TASK REQUIREMENTS – Quote each line of the material verbatim, without the pictures.

SOURCE MATERIAL –
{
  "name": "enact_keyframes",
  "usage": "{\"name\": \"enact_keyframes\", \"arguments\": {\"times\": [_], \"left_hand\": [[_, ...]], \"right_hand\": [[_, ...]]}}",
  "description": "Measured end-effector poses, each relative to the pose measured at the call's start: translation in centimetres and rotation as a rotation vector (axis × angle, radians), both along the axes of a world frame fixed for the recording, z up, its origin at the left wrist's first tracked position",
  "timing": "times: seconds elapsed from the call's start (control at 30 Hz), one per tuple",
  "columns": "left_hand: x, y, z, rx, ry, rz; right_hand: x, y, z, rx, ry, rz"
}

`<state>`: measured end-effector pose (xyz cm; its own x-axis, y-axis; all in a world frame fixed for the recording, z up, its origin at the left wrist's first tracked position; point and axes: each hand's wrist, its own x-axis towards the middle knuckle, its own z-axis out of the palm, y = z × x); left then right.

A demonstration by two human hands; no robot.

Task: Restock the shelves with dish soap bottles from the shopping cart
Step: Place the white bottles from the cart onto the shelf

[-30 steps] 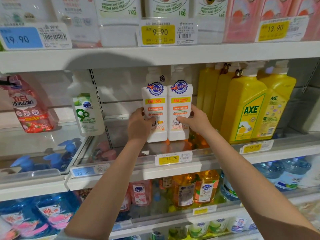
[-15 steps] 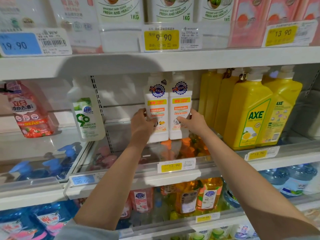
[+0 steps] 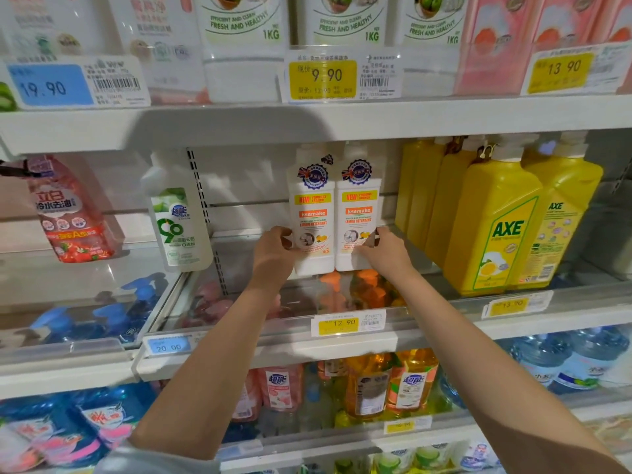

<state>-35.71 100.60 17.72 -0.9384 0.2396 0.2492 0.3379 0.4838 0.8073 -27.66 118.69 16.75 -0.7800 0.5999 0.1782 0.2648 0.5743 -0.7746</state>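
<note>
From the head view, two white dish soap bottles stand upright and touching, directly above the yellow 12.90 price tag [image 3: 345, 323], on the glass shelf [image 3: 273, 347] that carries the tag. Whether their bases rest fully on the glass is hard to tell. The left grip [image 3: 273, 254], above and left of the tag, curls round the lower side of the left white bottle [image 3: 313, 213]. The right grip [image 3: 388, 254], above and right of the tag, clasps the lower side of the right white bottle [image 3: 357, 213]. Up and right of the tag stand yellow bottles [image 3: 492, 227]. Up and left of it stands a white-and-green bottle [image 3: 181, 227], and farther left a red bottle [image 3: 71, 213].
</note>
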Motion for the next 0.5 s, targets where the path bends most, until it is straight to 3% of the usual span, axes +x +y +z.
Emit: {"name": "enact_keyframes", "arguments": {"times": [0.23, 0.5], "left_hand": [[2.2, -5.0, -0.9, -0.063, 0.092, 0.048], [9.1, -18.0, -1.3, 0.151, 0.177, 0.313]], "right_hand": [[1.6, -3.4, -0.4, 0.061, 0.062, -0.080], [3.8, -19.0, 0.1, -0.054, 0.381, 0.411]]}}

YOUR RESPONSE –
{
  "name": "enact_keyframes",
  "usage": "{\"name\": \"enact_keyframes\", \"arguments\": {\"times\": [_], \"left_hand\": [[_, ...]], \"right_hand\": [[_, ...]]}}",
  "description": "Measured end-effector poses, each relative to the pose measured at the call's start: translation in centimetres and rotation as a rotation vector (axis × angle, radians), both along the axes of a world frame fixed for the recording, z up, its origin at the left wrist's first tracked position",
  "timing": "times: seconds elapsed from the call's start (control at 30 Hz), one per tuple",
  "columns": "left_hand: x, y, z, rx, ry, rz; right_hand: x, y, z, rx, ry, rz"
}

`<state>`: measured end-effector pose (xyz cm; its own x-axis, y-axis; all in a world frame fixed for the recording, z up, its origin at the left wrist's first tracked position; point and axes: each hand's wrist, its own x-axis towards the middle knuckle, its own z-axis out of the palm, y = z × x); left then right.

A demonstration by two human hands; no robot.

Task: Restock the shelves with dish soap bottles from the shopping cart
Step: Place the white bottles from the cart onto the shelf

[-30 steps] 
[-15 steps] 
[+0 steps] 

<state>-35.71 100.60 17.72 -0.9384 0.2396 0.2492 0.3379 0.4838 0.8073 -27.66 118.69 16.75 -0.7800 0.5999 0.1782 0.2648 0.5743 -0.7746</state>
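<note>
From the head view, two white dish soap bottles stand upright and touching, directly above the yellow 12.90 price tag [image 3: 345, 323], on the glass shelf [image 3: 273, 347] that carries the tag. Whether their bases rest fully on the glass is hard to tell. The left grip [image 3: 273, 254], above and left of the tag, curls round the lower side of the left white bottle [image 3: 313, 213]. The right grip [image 3: 388, 254], above and right of the tag, clasps the lower side of the right white bottle [image 3: 357, 213]. Up and right of the tag stand yellow bottles [image 3: 492, 227]. Up and left of it stands a white-and-green bottle [image 3: 181, 227], and farther left a red bottle [image 3: 71, 213].
</note>
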Motion for the next 0.5 s, targets where the path bends most, until it is straight to 3% of the usual span, axes +x +y +z.
Emit: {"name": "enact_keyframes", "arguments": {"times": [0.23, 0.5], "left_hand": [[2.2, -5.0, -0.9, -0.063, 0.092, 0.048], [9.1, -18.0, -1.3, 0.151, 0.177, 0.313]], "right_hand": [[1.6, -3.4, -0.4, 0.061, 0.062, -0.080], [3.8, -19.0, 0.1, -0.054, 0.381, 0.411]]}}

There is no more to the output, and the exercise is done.